① 冷夏《金庸傳》,臺灣遠景出版公司1995年版,425、426頁。

② 《明報月刊》1992年4月號,8—9頁。

彭定康到任不足三個月,就於當年10月7日在立法局宣讀第一份施政報告《香港的未來:五年大計展新猷》,提出香港政制改革的方案。基本法沒有明確如何產生十席選舉委員會議席,該施政報告建議由民選的區議員產生;此外,新增九席功能組別,將法團投票改為個人投票,三十個功能組別的選民範圍擴大到兩百七十萬工作人口中符合資格之所有選民,功能組別的選舉變成職業界別的直接選舉。施政報告一出臺,即遭中方嚴厲抨擊,港澳辦主任魯平直指彭定康是“香港的千古罪人”,中方高級官員拒絕進行任何形式的會談。

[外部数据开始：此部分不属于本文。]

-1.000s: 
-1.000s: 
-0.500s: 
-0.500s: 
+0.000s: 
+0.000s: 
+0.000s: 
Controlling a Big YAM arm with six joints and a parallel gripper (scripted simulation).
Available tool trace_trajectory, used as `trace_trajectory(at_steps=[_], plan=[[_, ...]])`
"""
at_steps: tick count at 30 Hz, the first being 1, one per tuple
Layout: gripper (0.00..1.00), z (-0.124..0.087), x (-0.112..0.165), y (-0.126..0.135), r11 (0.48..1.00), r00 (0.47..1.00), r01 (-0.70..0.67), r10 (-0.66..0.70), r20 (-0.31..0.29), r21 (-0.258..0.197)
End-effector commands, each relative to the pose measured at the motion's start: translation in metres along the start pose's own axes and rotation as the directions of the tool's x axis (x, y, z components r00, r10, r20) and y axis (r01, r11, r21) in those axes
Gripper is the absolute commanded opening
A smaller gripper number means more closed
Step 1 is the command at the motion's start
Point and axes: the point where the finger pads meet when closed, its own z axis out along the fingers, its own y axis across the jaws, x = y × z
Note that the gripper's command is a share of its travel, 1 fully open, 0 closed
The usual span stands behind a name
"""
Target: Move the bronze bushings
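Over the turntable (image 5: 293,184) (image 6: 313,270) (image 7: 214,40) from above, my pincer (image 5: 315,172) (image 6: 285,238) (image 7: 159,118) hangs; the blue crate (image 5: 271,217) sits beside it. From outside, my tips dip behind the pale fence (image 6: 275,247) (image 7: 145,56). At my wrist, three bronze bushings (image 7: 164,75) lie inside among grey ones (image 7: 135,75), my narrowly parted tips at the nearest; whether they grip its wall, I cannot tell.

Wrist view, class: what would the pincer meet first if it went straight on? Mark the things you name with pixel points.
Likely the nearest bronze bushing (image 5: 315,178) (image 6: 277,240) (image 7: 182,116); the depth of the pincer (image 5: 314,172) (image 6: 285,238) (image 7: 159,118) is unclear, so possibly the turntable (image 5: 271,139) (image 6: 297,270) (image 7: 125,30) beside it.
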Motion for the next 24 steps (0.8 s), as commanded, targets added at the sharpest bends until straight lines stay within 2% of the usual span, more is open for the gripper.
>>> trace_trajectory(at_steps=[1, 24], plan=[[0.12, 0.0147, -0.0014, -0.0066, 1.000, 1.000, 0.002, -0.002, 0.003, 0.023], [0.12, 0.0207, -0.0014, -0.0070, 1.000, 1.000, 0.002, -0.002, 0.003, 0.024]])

彭定康的政改方案鬧得滿城風雨之際,金庸雖還擔任明報集團董事長,但平時已不上班,這次因不滿末代港督的“歐美式民主化方案”,他才再次提筆上陣。10月19日,他在《明報》發表社評《保持現狀,充分利用》。第二天接著刊出《從京官治港到精英治港》,他認為:“中共對政治權力牢牢掌握,經濟可以改革開放,政權卻絕對是共產黨專有,決不容許西方式民主。香港如想在短期內加速推行西方式民主,違反中共的根本政治決策。”這兩篇社評概括性地指出了香港的各種實際情況,只是冷靜地敘述事實,不包括他的好惡和是非判斷,“事實是這樣,你喜歡也好,不喜歡也好,這是必須面對的事實”。

1993年1月,《明報月刊》的“中港關系及香港政制”特輯,既有彭定康的文章,也有金庸的《功能選舉的突變》,他自稱“民主緩進派”(穩健派或保守派)。

不久,1993年3月19日,江澤民在北京與金庸見面時,指著茶幾上的這一期《明報月刊》說:“比方說你這篇文章中談到民主的發展,各國國情不同,發展的方式和速度各有不同。英國自大憲章開始到婦女有選舉權,足足經過了七百年之久。這一點我很同意。英國人本來是尊重傳統的、喜歡切合實際而循序漸進的民族。他們到現在還有上議院,所有貴族議員全部是皇室任命的,並非民選。彭定康先生怎麽到香港來忽然搞這麽一套。你這篇文章的英文翻譯我也看過了。”江指指《明報月刊》旁邊放的幾頁英文覆印本,有幾行底下還畫著紅線,金庸相信那是江閱讀時表示讚同的。

也是在這篇文章中,金庸就香港政制安排上的選擇有一番坦誠的自白:

這與我對北京當局和共產黨的觀感無關,只是從中、港的現實出發,認為民主緩進對香港最有利。另一原因則相信由於我的個性,我不論做什麽事,都是緩慢而堅持,相信恒心與毅力,不喜歡大躍進式的狂沖猛打。當然,不必否認,也有一部分原因是我屬於既得利益的建制派,滿意現狀,不想有太大、太多、太快的劇變。我不會再有二十五年壽命,但“五十年不變”的念頭畢竟想來挺美。

另一個原因,是我自信對於歷史(那是中國人民族性長期的集中表現)、政治規律,以及共產黨人的處事方式,比青年和學生們了解得較多、較深。①

還有,當政制小組爭論不下時,鄧小平對他們說過一句話:“不能照抄美國的民主制度!三權分立就絕對不行!”②金庸清楚地知道北京的底線。

正是這些因素決定了金庸的立場,他毫不回避作為既得利益者,他不希望變動太大、太快、太多,至於未來,他老了,那是下一代的事。

① 《功能選舉的突變》,《明報月刊》1993年1月號,17頁。

② 金庸《憶鄧小平的“治港遠見”》,《明報月刊》2004年9月號,24—25頁。